= THE PROBLEM =
Repeat the lines below exactly as written, please, from the line with "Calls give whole" to the line with "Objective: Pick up", both lines included, and no others.
====== PROVIDED RECORDS ======
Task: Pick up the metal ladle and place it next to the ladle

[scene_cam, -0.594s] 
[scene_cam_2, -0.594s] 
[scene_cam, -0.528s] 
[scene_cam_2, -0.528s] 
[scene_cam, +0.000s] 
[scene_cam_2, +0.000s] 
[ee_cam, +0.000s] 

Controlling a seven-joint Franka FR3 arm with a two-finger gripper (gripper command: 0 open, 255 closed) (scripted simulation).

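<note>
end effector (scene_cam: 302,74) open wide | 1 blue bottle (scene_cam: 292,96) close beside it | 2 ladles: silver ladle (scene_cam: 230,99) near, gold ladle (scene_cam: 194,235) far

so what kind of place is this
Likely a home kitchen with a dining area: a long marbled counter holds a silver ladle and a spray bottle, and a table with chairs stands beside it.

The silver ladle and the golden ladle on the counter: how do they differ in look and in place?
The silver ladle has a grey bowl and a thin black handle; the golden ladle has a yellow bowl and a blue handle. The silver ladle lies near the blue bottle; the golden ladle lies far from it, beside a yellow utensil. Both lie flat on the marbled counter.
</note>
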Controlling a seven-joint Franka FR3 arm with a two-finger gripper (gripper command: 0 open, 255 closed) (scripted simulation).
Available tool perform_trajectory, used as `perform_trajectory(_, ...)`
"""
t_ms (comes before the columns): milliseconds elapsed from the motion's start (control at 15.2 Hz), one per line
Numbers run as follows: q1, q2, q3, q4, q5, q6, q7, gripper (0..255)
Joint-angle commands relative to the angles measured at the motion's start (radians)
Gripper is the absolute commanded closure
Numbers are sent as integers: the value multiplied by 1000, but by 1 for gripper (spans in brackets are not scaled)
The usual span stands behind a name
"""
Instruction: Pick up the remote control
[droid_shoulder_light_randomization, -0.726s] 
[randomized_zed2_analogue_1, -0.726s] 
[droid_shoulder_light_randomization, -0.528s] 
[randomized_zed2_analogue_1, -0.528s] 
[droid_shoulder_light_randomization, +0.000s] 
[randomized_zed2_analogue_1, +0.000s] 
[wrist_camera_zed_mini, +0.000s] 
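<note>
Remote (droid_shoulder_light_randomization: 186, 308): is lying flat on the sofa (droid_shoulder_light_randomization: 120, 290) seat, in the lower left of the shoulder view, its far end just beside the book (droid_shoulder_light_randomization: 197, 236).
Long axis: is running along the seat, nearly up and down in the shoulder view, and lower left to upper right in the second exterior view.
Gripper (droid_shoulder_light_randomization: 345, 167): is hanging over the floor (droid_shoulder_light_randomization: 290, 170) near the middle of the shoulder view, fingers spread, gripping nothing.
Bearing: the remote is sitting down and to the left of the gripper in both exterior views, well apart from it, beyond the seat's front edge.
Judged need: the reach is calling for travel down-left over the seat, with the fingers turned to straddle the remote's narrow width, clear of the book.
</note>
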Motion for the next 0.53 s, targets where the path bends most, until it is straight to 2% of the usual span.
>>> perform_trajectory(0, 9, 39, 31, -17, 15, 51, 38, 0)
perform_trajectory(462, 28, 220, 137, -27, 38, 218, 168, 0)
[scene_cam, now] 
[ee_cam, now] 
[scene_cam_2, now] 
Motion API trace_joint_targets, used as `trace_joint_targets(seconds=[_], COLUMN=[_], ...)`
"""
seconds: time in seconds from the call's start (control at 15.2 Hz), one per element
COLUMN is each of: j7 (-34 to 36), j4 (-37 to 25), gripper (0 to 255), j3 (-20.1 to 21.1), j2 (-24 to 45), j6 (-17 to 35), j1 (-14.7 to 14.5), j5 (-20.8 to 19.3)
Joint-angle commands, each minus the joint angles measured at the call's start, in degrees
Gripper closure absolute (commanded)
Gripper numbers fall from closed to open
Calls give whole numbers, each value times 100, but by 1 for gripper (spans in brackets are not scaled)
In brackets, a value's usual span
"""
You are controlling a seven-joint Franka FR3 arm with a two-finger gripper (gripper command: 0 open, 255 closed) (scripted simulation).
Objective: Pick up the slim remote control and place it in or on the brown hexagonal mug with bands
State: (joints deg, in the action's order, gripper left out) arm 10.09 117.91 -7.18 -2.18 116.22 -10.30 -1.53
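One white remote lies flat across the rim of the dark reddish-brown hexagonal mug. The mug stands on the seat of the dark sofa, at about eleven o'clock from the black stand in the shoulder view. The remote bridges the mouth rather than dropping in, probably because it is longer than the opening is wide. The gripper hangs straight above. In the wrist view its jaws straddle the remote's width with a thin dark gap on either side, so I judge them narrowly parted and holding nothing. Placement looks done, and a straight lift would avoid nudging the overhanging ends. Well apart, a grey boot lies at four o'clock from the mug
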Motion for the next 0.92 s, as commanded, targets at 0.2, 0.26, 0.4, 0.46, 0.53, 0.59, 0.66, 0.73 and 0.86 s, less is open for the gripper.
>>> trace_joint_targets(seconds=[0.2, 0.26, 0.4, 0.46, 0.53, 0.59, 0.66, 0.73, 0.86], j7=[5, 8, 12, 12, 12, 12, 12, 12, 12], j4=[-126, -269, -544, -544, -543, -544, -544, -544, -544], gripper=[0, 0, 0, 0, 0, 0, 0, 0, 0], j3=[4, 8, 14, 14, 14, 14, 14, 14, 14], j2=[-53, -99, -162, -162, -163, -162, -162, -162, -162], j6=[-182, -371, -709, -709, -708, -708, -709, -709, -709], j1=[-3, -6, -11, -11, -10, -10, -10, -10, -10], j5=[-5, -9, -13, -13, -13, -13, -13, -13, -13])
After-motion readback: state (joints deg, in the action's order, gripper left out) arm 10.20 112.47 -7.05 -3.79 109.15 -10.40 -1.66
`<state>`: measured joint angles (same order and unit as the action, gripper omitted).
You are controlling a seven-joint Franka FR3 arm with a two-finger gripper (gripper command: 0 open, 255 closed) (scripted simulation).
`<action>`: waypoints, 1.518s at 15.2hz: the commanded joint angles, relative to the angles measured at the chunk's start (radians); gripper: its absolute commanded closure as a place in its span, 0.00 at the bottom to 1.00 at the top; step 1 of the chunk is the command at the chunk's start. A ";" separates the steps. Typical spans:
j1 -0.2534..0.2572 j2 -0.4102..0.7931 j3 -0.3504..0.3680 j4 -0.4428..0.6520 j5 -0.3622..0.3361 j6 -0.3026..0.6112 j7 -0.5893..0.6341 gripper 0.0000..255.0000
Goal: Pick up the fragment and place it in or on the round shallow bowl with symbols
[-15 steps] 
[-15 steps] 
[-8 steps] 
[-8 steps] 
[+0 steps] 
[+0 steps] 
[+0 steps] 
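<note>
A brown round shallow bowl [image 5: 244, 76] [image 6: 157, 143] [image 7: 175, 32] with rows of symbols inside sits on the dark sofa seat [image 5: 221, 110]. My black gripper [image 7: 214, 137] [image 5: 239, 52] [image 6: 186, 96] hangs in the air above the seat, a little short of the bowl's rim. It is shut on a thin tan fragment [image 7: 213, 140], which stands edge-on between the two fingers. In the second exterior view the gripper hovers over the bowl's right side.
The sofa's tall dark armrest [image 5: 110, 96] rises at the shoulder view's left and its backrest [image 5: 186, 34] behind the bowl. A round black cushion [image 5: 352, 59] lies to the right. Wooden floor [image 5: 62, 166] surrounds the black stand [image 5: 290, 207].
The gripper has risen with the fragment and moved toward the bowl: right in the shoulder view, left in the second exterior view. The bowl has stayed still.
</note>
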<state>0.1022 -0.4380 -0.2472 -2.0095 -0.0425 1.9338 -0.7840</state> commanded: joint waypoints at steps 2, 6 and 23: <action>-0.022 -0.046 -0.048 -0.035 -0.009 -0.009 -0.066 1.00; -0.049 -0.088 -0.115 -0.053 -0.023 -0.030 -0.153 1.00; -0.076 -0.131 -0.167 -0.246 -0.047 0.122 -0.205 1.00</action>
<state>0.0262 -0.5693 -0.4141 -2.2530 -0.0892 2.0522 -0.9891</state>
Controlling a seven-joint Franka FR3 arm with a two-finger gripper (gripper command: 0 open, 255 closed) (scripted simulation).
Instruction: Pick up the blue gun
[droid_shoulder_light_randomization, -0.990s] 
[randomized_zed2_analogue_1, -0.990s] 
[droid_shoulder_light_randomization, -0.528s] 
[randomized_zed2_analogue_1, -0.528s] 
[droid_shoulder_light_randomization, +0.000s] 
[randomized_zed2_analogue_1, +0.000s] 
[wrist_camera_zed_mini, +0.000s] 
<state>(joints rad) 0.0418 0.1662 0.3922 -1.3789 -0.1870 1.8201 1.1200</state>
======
= YOUR SOLUTION =
Calls give whole numbers, each value times 100, but by 1 for gripper (spans in brackets are not scaled)
In brackets, a value's usual span
"""
You are controlling a seven-joint Franka FR3 arm with a two-finger gripper (gripper command: 0 open, 255 closed) (scripted simulation).
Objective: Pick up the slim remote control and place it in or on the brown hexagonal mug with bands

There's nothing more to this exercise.